Okay, let's dive into the foundational Bigtable paper.
"Bigtable: A Distributed Storage System for Structured Data" by Fay Chang et al. from Google. This is one of those seminal papers that shifted how people thought about handling truly massive datasets. We'll try to understand by focusing on the core ideas, the engineering choices, and why it was so influential. In this article, we will review this paper, learn key insights, and discuss the distributed systems engineering part of it.
You can read the paper here as well:
https://static.googleusercontent.com/media/research.google.com/en//archive/bigtable-osdi06.pdf
Why Bigtable?
Why did Google decide to build something like Bigtable back in the early 2000s?
We have to understand the context here.
Google was dealing with a huge pile of data with web crawls, user data for various services (Search, Maps, Gmail, etc.), satellite imagery, and analytical data. We're talking petabytes upon petabytes.
Traditional relational databases (like MySQL or PostgreSQL) were, and still are, fantastic for many things, but they started hitting walls at Google's scale and with Google's specific needs.
The actual pain point that they were trying to solve was:
Scale: Simply put, managing tables with potentially billions of rows and millions of columns spread across thousands of commodity servers was a massive challenge for traditional architectures.
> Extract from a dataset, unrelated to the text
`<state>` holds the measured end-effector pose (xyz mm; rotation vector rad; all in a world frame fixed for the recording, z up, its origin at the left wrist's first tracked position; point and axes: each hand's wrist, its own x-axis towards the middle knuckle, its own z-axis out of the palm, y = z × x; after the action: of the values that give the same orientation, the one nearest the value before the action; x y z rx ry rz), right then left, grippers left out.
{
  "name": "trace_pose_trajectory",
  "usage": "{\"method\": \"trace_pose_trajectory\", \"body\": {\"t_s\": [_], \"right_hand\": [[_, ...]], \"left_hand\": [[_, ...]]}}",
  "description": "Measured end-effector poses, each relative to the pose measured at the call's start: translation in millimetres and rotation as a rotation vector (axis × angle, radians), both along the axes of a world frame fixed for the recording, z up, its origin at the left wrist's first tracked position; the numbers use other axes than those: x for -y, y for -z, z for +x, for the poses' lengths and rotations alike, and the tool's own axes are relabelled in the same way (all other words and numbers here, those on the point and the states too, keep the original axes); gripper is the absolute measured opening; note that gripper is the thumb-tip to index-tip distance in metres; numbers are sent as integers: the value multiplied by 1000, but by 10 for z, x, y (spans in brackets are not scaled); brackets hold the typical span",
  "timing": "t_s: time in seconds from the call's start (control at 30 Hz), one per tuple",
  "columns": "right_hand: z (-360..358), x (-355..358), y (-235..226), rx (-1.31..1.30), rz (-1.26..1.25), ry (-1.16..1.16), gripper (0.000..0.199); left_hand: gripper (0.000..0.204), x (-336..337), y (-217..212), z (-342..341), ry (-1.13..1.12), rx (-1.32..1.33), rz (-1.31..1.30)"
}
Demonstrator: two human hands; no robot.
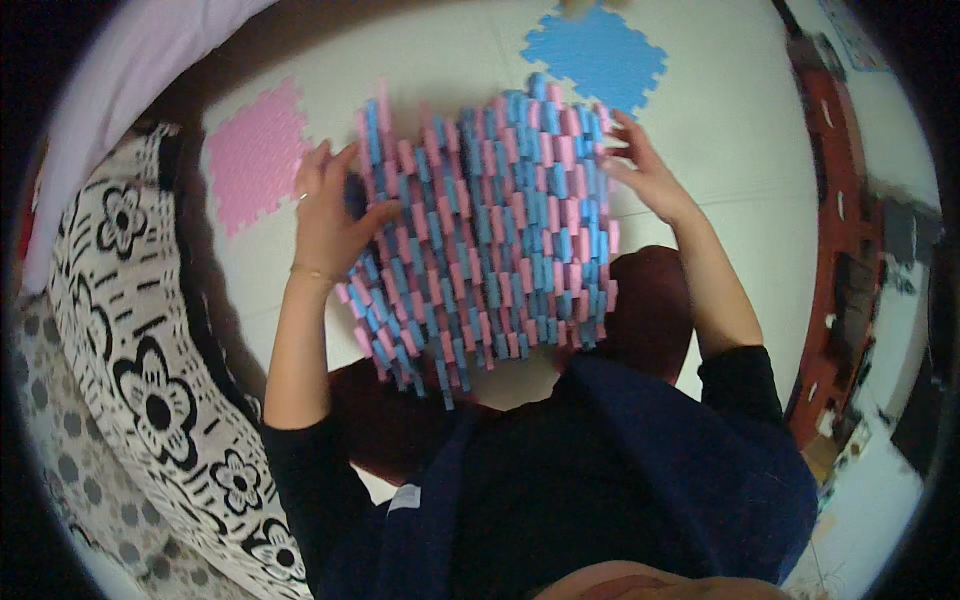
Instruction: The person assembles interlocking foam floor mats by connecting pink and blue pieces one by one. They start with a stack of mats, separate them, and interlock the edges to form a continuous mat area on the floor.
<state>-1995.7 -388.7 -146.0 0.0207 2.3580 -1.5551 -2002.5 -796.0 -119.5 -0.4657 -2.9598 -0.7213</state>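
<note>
A wide, folding mat of short pink and blue tubes (515, 215), set in staggered rows, is held up in front of my torso. Its left part bends into loose folds, and its lower edge hangs uneven over my knees. My left hand (338, 205) grips the left side, thumb across the front; some of its fingers are bent near the edge. At the upper right edge, my right hand (645, 175) has its fingertips curled against the tubes. The mat partly hides those fingertips. How the tubes are joined is too small to make out.
On the pale floor lie a pink foam tile (258, 155) at left and a blue foam tile (597, 58) at the top. A flower-patterned black and white cover (155, 400) drapes along the left. A reddish-brown cabinet (835, 270) stands at right.
</note>
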Motion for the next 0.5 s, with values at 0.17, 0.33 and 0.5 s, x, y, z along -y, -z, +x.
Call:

Sharding relational databases is possible, but it often becomes complex to manage, especially with evolving schemas and load balancing.
Performance: They needed very high throughput for both reads and writes, often with latency constraints, across thousands of machines.
Flexibility: The data wasn't always nicely structured like in a traditional relational model. Think about web crawls – some pages have certain metadata, others don't. Some user profiles have certain attributes filled in, others are sparse. They needed a system that could handle this semi-structured, sparse data efficiently without requiring predefined schemas for every possible attribute upfront. Columnar storage was desirable, but they needed more flexibility than typical data warehouses.
Availability: Services built on this data needed to be highly available, even if individual machines failed (which happens all the time at scale).
Cost-Effectiveness: Building this on clusters of commodity hardware was a key requirement, rather than relying on expensive, specialized hardware.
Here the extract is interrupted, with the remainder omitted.